In Vitro Activities of Terbinafine against
Cutaneous Isolates of Candida albicans and Other
Pathogenic Yeasts
Neil S.
Ryder,*
Sonja
Wagner, and
Ingrid
Leitner
Novartis Research Institute, A-1235 Vienna,
Austria
Received 22 January 1998/Returned for modification 17 February
1998/Accepted 9 March 1998
 |
ABSTRACT |
Terbinafine is active in vitro against a wide range of pathogenic
fungi, including dermatophytes, molds, dimorphic fungi, and some
yeasts, but earlier studies indicated that the drug had little activity
against Candida albicans. In contrast, clinical studies
have shown topical and oral terbinafine to be active in cutaneous
candidiasis and Candida nail infections. In order to define
the anti-Candida activity of terbinafine, we tested the drug against 350 fresh clinical isolates and additional strains by
using a broth dilution assay standardized according to the guidelines
of the National Committee for Clinical Laboratory Standards (NCCLS)
M27-A assay. Terbinafine was found to have an MIC of 1 µg/ml for
reference C. albicans strains. For 259 clinical isolates, the MIC at which 50% of the isolates are inhibited (MIC50)
of terbinafine was 1 µg/ml (fluconazole, 0.5 µg/ml), and the
MIC90 was 4 µg/ml (fluconazole, 1 µg/ml). Terbinafine
was highly active against Candida parapsilosis
(MIC90, 0.125 µg/ml) and showed potentially interesting
activity against isolates of Candida dubliniensis, Candida guilliermondii, Candida humicola, and
Candida lusitaniae. It was not active against the
Candida glabrata, Candida krusei, and
Candida tropicalis isolates in this assay.
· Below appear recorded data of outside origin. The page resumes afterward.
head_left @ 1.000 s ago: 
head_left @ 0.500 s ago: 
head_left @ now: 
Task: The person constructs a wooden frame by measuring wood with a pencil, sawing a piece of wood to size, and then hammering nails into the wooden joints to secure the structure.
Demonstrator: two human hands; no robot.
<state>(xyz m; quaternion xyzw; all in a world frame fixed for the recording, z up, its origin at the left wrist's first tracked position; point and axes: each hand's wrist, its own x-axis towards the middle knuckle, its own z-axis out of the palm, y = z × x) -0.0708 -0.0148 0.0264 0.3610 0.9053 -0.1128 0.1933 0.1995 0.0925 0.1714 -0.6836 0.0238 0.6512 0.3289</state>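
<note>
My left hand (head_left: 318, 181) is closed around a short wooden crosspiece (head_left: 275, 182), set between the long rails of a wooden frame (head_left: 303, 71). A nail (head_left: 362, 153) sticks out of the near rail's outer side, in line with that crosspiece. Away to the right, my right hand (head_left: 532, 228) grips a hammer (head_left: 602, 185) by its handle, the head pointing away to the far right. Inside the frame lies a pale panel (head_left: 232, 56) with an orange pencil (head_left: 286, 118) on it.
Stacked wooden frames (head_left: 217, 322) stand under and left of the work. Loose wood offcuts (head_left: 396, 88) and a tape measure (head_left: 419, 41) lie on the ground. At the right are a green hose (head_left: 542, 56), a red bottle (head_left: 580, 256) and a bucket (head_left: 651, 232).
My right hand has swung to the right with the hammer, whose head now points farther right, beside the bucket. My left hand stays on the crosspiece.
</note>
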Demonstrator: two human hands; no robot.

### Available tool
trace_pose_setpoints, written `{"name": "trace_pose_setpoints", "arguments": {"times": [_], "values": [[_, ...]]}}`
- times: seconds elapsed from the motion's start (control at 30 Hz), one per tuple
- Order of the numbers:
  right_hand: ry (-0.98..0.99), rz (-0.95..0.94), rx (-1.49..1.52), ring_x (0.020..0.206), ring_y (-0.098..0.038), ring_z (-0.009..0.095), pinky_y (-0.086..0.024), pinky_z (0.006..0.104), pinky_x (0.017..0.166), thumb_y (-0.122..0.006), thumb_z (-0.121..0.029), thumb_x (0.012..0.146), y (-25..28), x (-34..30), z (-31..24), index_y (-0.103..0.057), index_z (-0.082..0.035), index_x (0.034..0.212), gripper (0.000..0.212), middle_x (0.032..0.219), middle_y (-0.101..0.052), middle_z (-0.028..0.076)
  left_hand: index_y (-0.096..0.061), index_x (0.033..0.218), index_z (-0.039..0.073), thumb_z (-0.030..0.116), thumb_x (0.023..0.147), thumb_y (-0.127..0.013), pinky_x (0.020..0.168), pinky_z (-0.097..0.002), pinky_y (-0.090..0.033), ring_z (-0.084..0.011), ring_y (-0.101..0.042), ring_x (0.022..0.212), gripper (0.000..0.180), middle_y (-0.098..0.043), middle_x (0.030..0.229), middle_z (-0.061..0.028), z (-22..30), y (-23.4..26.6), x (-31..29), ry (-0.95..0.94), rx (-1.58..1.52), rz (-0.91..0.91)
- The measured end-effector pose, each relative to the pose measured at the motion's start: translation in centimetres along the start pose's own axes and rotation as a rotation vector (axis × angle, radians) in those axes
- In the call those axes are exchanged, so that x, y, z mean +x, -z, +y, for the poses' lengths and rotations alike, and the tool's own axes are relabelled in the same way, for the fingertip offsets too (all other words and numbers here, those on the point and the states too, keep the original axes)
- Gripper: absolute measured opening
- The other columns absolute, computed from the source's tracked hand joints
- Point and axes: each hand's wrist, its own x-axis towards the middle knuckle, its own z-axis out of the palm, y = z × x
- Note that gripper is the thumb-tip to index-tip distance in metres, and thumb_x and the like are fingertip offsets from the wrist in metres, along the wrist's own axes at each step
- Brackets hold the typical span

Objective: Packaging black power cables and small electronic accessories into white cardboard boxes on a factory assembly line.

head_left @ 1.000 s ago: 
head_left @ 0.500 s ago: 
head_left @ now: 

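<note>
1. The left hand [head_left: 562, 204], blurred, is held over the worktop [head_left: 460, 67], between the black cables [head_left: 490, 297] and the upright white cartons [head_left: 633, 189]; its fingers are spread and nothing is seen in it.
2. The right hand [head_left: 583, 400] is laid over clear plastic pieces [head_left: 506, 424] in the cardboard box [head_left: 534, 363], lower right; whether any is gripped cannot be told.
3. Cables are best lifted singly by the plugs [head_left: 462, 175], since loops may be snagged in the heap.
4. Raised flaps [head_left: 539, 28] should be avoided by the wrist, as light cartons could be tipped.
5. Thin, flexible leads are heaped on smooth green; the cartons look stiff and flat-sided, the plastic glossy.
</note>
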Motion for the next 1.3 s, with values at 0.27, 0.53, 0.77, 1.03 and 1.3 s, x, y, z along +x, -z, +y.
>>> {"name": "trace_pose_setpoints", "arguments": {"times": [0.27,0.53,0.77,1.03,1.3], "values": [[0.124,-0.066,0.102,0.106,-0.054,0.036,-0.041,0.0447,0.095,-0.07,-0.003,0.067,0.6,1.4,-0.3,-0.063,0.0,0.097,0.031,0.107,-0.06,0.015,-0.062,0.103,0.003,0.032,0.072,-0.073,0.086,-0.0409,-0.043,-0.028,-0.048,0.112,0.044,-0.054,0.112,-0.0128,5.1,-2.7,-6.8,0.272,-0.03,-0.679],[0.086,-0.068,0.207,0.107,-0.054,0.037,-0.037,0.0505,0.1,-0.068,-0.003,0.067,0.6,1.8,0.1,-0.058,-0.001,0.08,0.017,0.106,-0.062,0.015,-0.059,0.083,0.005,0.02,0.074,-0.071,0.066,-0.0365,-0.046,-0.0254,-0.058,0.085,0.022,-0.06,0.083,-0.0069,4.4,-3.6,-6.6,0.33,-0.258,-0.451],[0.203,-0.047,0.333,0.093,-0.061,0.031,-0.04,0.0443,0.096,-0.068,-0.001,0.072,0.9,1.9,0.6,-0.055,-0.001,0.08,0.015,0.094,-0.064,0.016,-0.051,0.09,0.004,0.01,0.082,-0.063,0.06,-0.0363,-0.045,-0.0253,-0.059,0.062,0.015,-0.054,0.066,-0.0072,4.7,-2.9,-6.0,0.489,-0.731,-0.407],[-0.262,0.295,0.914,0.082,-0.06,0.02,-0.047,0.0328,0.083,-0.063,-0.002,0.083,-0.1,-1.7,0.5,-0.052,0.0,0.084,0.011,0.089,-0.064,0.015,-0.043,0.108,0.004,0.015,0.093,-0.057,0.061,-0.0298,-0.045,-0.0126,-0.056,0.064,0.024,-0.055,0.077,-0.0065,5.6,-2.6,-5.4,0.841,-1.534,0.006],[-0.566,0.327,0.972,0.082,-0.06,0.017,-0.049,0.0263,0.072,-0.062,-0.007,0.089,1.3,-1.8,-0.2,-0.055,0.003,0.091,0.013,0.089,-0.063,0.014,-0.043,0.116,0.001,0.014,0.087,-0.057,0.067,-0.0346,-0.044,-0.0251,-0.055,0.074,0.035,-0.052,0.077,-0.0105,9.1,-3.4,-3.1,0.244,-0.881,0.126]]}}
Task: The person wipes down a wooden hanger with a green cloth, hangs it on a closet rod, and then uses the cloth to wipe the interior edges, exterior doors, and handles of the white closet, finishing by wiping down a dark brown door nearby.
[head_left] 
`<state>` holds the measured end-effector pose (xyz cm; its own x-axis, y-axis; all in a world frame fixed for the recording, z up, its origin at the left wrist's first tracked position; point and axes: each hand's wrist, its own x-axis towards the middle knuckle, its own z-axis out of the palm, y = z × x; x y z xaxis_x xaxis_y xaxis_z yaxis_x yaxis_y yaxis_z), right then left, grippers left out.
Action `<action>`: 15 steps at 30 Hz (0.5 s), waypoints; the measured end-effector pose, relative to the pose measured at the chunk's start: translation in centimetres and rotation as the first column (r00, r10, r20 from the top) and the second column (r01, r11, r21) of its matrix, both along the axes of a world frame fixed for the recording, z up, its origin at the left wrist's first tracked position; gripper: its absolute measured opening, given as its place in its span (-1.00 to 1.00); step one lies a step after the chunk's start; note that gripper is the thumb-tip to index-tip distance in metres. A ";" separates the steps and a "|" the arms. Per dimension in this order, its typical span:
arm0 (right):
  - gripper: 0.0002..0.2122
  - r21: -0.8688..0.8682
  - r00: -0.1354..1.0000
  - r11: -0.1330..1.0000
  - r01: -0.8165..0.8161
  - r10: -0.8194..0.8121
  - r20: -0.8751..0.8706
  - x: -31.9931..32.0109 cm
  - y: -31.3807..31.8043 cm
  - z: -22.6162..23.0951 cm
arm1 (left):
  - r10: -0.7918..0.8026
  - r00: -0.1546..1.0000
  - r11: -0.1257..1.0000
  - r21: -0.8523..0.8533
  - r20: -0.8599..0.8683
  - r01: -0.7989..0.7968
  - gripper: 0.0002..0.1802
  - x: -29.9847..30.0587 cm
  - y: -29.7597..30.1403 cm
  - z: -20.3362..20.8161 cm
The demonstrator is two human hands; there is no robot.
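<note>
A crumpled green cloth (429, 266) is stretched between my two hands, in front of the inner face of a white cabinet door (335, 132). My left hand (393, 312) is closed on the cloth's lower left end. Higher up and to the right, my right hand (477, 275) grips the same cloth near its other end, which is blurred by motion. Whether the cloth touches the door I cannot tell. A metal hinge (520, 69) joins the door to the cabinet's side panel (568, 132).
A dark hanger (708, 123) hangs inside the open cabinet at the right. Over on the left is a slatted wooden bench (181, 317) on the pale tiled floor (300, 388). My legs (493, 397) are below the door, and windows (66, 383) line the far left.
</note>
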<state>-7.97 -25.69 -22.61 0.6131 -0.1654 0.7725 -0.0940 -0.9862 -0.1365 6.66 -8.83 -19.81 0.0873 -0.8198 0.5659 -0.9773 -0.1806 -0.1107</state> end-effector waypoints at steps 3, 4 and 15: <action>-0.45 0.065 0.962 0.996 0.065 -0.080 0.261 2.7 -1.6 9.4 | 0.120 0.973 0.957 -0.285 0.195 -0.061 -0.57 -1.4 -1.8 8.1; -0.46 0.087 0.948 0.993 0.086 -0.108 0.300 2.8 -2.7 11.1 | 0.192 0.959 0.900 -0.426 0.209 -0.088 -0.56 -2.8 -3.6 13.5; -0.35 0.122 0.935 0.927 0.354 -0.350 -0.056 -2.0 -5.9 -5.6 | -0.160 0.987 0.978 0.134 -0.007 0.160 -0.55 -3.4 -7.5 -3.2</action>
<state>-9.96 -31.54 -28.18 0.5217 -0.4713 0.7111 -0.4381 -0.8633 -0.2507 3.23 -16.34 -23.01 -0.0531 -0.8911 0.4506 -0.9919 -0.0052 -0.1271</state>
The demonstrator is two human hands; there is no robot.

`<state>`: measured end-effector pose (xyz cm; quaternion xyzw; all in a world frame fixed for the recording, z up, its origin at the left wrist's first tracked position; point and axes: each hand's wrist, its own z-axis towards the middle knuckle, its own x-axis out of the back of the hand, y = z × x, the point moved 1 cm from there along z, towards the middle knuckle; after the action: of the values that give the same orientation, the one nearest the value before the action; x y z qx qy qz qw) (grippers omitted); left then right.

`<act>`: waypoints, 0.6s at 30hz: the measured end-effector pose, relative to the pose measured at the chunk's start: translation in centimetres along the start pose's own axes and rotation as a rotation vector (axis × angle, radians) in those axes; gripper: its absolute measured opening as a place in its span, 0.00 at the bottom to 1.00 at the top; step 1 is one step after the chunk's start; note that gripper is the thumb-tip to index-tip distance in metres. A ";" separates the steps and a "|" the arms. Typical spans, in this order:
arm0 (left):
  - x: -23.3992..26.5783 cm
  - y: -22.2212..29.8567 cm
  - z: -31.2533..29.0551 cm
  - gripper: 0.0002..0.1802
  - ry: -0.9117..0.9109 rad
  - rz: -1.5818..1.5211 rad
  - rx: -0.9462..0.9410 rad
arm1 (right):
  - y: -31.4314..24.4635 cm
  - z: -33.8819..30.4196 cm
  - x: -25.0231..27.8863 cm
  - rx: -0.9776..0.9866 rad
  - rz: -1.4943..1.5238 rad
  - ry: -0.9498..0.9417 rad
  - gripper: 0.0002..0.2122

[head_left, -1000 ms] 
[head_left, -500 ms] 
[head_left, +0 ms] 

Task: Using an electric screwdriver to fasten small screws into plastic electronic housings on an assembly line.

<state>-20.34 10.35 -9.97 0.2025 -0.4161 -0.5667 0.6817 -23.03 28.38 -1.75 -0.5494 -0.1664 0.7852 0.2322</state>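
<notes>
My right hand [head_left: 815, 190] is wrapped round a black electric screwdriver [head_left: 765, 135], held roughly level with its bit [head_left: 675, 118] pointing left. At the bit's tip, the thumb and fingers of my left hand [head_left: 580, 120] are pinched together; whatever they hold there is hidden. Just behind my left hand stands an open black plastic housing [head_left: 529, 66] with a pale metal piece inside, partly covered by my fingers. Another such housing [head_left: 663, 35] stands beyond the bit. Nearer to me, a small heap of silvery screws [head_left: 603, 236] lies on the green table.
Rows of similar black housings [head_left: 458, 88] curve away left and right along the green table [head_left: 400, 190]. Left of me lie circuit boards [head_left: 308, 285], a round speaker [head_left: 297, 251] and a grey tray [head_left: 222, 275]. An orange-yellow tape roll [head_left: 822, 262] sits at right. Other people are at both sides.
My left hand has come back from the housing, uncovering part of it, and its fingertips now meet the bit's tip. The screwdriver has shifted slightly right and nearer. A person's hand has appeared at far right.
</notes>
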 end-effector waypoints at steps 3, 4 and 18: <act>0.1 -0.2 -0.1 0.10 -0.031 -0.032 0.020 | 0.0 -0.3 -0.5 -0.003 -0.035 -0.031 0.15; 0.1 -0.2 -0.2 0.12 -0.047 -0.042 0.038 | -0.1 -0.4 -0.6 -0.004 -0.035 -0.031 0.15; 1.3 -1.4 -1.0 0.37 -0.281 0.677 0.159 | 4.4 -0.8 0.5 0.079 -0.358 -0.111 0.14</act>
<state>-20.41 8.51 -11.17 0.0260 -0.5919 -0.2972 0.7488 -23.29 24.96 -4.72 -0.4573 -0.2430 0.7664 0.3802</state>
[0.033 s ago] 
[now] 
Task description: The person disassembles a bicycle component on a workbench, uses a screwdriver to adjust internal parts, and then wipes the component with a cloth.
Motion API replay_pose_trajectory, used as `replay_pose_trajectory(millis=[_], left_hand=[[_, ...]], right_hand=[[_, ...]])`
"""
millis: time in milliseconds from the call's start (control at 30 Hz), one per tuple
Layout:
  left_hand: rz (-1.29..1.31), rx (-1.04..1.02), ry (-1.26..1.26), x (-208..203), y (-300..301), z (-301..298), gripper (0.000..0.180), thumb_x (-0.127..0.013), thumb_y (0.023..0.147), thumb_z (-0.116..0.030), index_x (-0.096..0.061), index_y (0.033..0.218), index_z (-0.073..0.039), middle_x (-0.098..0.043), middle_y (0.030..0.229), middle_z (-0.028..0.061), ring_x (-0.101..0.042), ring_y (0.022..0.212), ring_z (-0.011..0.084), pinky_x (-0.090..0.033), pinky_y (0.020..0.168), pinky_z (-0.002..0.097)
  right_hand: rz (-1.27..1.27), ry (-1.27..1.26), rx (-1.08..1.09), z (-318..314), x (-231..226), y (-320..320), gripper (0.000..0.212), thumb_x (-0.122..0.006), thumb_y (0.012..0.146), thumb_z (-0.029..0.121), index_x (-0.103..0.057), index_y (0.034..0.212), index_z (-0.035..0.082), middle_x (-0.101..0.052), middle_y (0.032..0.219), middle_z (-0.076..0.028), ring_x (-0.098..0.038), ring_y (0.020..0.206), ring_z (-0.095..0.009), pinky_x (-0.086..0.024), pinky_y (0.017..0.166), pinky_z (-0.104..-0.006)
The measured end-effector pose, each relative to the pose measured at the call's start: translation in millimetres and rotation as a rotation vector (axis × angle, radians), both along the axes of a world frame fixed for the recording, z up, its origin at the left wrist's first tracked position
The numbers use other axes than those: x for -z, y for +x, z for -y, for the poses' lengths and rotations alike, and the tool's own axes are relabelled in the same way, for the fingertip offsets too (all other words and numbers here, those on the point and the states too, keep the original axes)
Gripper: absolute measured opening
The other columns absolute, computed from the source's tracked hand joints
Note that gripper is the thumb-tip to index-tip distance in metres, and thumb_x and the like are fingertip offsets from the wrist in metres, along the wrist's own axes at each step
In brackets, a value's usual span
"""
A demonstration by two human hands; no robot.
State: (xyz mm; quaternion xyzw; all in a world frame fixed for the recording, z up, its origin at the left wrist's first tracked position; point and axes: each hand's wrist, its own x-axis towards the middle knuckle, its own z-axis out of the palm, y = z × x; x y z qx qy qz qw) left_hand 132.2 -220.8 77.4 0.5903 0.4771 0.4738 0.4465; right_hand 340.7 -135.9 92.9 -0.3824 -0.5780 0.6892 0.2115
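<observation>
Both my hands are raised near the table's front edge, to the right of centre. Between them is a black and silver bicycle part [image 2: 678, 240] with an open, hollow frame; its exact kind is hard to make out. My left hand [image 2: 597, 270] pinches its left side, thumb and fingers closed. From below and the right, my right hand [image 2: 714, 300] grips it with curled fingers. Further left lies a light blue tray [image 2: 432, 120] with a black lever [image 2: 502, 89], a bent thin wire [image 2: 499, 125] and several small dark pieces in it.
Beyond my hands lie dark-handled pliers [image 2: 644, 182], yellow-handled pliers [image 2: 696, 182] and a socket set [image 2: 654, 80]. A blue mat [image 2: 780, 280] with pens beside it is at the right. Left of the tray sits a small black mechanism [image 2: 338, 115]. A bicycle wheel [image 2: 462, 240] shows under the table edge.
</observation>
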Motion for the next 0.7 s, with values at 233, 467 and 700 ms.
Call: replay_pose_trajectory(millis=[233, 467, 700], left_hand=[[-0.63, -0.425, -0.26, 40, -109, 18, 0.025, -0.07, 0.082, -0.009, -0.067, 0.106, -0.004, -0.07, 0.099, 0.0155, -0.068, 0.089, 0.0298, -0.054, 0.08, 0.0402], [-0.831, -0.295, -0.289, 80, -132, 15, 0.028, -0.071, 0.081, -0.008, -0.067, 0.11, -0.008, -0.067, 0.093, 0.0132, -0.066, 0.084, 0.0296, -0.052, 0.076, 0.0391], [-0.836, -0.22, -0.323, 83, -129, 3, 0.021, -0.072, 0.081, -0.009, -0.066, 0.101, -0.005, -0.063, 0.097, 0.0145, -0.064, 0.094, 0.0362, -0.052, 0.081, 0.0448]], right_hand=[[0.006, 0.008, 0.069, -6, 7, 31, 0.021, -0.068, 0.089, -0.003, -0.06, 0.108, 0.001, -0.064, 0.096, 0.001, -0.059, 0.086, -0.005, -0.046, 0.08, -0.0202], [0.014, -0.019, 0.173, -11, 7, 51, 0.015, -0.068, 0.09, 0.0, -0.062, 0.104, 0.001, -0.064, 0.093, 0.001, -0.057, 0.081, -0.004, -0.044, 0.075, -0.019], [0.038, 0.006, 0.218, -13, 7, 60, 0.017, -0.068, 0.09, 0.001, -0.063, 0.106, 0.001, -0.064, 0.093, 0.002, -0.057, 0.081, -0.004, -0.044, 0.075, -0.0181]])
Cryptococcus laurentii and Cryptococcus
neoformans were highly susceptible to terbinafine, with MICs of
0.06 to 0.25 µg/ml. The NCCLS macrodilution assay provides
reproducible in vitro data for terbinafine against Candida and other yeasts. The MICs for C. albicans and C. parapsilosis are compatible with the known clinical efficacy of
terbinafine in cutaneous infections, while the clinical relevance of
its activities against the other species has yet to be determined.
 |
INTRODUCTION |
The allylamine antimycotic
terbinafine is employed both orally and topically in the therapy of
fungal infections of the skin, nails, and hair. Numerous earlier
reports have documented the activity of terbinafine against a wide
range of pathogenic fungi in vitro, as reviewed previously (2, 25,
26). The mechanism of action of terbinafine involves the specific
inhibition of fungal squalene epoxidase, resulting in ergosterol
deficiency and accumulation of intracellular squalene, and appears to
be identical in dermatophytes, molds, and yeasts (23).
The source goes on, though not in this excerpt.